Mapping the Intangible Heritage Values: Research Question(s) & Aims

Similar to the intent of the Quick Scan method to conserve social and cultural values, the HUL also aims to conserve the sense of place and memories’ footprints of historic areas, according to Deacon (2004), the innate values such as place attachment, uniqueness, social experiences, spiritual, symbolic, social values that people may associate with a historic site are termed as the intangible heritage values. (Deacon, 2004) But the question arises how does the Historic Urban Landscape approach deal with intangible heritage values in heritage conservation process? Is it similar to the way the quick scan method has implemented? Or does it address different mechanisms to incorporate this phenomena? This can only be found out by conducting research to investigate the identification and mapping of the intangible heritage values under these two international approaches/methodologies.

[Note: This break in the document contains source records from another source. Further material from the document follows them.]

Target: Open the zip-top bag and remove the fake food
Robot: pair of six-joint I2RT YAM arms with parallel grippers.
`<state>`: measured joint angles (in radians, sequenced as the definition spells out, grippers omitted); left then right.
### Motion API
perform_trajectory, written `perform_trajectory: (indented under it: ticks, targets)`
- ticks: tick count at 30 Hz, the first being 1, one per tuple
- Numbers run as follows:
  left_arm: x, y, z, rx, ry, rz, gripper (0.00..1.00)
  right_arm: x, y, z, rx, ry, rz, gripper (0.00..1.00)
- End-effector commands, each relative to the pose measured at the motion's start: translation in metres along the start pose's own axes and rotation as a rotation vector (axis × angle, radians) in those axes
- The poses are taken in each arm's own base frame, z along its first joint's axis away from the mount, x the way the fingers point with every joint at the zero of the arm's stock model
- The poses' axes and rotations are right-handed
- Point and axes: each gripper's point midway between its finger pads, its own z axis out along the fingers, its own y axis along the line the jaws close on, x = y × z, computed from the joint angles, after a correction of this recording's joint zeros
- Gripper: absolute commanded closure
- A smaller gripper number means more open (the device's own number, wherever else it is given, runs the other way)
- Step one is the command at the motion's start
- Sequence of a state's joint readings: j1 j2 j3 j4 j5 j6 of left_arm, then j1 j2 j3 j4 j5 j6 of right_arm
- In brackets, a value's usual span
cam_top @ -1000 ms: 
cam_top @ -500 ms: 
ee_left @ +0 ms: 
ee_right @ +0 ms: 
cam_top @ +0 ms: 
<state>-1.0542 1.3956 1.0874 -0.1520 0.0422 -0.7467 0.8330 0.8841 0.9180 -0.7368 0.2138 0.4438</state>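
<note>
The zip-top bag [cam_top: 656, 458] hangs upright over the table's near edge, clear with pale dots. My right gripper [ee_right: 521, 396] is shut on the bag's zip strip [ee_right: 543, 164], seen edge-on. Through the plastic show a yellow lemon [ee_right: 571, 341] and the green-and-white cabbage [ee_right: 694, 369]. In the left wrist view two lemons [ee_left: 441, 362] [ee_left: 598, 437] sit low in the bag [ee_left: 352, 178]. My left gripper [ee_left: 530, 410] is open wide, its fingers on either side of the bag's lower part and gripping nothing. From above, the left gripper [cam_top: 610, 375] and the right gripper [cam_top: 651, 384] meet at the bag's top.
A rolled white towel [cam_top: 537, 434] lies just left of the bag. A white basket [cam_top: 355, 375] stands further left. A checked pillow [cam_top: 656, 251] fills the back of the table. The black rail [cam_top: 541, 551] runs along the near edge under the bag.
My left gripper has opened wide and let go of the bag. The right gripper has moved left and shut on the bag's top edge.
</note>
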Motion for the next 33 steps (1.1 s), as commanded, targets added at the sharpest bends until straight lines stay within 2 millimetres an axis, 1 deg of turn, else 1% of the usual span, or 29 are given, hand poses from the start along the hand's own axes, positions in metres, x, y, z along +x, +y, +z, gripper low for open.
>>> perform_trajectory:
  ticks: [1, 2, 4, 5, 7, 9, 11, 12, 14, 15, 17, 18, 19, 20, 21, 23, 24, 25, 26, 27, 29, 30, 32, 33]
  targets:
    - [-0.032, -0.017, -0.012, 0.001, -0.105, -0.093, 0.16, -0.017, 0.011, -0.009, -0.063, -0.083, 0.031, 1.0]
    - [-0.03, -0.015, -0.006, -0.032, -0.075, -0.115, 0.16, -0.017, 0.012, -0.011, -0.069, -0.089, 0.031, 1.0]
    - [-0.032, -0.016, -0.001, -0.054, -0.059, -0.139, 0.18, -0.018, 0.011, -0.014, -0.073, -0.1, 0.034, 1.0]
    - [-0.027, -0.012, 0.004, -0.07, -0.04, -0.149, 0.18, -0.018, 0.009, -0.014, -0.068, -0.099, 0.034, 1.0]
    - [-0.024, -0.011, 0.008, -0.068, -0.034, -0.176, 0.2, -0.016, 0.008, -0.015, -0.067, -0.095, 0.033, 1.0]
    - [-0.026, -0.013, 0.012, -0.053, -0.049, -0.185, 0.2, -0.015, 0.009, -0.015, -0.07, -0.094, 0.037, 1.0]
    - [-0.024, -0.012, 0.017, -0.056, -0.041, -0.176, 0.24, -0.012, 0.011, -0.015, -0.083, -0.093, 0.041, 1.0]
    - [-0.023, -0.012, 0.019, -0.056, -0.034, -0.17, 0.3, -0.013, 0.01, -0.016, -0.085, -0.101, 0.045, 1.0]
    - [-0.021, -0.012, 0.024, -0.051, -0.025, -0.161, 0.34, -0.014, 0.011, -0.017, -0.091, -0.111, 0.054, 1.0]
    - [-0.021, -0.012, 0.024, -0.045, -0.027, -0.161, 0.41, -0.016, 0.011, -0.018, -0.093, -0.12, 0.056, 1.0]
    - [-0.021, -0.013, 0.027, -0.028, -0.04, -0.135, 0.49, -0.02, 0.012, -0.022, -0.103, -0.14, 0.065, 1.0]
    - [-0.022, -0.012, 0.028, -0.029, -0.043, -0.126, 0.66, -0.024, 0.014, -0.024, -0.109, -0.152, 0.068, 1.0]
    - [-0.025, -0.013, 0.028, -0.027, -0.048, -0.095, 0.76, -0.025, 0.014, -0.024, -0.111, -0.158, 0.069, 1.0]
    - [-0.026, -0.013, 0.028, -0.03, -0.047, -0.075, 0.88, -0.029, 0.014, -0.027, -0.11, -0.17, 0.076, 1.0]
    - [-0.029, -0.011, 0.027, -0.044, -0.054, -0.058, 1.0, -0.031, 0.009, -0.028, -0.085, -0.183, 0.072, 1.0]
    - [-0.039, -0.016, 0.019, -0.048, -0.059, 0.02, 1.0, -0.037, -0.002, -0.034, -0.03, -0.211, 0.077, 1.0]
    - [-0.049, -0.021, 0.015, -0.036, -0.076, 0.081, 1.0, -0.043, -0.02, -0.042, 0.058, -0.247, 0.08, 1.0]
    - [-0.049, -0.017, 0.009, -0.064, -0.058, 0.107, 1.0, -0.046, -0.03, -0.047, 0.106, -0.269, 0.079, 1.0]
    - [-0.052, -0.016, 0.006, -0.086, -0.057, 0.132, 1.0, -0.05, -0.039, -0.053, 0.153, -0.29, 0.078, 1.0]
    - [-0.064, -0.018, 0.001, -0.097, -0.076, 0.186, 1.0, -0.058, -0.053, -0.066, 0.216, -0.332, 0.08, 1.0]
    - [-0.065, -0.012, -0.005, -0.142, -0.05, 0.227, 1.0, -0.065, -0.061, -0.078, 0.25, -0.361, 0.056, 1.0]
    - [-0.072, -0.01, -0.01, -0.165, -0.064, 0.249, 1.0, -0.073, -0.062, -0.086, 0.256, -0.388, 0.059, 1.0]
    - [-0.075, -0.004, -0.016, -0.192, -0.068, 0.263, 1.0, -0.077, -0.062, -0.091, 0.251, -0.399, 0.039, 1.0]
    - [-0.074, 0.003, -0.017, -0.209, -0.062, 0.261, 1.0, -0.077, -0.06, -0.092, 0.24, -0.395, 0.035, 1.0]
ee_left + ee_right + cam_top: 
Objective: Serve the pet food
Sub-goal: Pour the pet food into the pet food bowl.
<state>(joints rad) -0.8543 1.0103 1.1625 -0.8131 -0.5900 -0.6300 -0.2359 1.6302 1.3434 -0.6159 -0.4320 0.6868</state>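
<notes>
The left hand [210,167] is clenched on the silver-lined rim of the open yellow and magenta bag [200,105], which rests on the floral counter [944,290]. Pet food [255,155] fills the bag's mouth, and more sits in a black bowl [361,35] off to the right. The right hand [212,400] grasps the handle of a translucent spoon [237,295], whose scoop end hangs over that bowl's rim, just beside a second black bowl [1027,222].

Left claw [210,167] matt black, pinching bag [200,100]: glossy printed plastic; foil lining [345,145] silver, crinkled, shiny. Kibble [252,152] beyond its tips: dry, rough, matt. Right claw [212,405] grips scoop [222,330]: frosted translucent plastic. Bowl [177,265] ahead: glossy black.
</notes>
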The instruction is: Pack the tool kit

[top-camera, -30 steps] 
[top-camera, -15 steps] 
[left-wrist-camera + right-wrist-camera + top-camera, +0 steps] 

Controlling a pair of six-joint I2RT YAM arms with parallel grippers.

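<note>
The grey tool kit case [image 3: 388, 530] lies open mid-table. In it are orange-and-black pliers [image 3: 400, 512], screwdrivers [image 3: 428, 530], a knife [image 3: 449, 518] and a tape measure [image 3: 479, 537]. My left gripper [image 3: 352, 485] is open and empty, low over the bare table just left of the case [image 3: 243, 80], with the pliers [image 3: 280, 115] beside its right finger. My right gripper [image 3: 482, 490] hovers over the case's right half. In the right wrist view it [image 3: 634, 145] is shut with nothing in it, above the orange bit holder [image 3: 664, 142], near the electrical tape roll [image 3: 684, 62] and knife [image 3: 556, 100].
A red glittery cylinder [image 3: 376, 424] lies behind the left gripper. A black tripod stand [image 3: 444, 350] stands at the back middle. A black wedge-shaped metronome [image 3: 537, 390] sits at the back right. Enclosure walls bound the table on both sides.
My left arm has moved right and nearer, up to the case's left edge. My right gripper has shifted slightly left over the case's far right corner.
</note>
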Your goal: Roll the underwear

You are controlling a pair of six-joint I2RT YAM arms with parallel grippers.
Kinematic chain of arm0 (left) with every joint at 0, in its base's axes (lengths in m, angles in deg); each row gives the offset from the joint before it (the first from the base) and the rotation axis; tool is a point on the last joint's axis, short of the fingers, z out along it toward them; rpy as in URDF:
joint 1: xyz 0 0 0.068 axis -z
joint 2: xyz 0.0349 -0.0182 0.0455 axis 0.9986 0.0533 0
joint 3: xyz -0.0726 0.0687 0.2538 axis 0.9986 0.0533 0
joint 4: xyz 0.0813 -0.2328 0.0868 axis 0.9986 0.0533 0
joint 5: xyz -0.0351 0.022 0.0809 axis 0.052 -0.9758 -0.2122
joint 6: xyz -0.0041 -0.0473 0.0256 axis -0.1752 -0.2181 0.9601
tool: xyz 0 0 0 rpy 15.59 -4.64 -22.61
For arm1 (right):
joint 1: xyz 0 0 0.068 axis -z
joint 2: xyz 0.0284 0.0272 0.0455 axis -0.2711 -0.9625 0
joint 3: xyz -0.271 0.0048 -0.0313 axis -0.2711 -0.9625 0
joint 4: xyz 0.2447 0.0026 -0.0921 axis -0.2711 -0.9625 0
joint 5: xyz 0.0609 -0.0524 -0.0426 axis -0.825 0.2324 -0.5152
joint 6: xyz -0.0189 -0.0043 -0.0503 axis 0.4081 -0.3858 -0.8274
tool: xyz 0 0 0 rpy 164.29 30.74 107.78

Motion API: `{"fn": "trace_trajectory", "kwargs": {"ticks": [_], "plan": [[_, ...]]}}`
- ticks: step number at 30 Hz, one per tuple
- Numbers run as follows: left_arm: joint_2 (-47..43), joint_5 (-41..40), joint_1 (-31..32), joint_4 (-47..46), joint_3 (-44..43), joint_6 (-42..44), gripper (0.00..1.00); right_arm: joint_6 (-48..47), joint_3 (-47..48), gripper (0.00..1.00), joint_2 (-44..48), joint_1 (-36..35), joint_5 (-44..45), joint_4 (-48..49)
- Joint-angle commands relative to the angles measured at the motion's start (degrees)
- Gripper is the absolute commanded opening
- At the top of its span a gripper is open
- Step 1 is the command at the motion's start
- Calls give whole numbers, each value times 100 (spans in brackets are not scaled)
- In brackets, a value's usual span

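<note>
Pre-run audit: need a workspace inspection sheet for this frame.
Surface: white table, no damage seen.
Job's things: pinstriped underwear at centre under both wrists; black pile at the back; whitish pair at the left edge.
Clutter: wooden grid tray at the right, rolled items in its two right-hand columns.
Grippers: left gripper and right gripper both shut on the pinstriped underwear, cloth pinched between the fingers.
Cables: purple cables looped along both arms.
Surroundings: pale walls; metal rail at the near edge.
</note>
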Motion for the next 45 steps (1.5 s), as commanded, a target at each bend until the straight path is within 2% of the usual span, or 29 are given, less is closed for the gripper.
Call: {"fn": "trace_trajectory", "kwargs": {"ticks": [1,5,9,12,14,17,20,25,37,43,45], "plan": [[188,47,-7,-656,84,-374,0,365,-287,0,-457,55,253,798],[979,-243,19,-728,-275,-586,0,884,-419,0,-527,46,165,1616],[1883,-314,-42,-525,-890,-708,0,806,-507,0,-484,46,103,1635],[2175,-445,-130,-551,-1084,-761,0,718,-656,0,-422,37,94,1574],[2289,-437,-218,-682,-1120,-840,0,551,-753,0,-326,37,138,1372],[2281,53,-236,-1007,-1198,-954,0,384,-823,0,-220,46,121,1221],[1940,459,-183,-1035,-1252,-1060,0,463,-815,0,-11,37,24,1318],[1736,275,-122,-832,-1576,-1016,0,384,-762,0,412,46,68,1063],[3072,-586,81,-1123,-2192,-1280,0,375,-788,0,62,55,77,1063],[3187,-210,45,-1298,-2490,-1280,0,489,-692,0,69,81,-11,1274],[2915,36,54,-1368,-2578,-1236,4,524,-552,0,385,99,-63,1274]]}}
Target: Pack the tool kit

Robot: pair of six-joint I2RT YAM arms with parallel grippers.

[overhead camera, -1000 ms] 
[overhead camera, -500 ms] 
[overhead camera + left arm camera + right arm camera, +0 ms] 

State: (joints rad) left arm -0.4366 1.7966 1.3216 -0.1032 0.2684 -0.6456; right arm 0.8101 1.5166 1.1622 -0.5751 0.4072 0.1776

But at the same time, even in the upper echelon of the heritage sphere, the conservation of intangible heritage values is multifaceted problem. Their actualization on paper is easy but, its problematic to depict the constructed definitions of intangible heritage values in practice. Further, there is not much debate on nature and scope of ‘intangible heritage values’ in the built heritage conservation. They are often considered as synonymous with the intangible heritage. The involvement of local communities also plays an important role in determining the intangible heritage values. It manifests the close relationship between place and society. This research, however, goes beyond the importance of the intangible heritage values in heritage conservation, which is a narrow focus. But having a broader focus, the study looks at investigating that:

‘How have the intangible heritage values been identified and mapped in the Quick scan method and the Historic Urban Landscape approach? And, in what ways the identified and mapped intangible values have been integrated in the local heritage policies? ‘

To answer this main question, the following sub-questions were formulated:

 How did both approaches, the Historic Urban Landscape and the Quick Scan Methodology map the historical context and memories of the locals in the desired case studies to get understanding of the past social and cultural fabric?

 In what ways the local community was involved to map the citizen’s relationship to historic places and the multicultural significance of a historic area?

 What role local heritage professionals played in heritage conservation practices to understand the aspect of traditional conservation techniques?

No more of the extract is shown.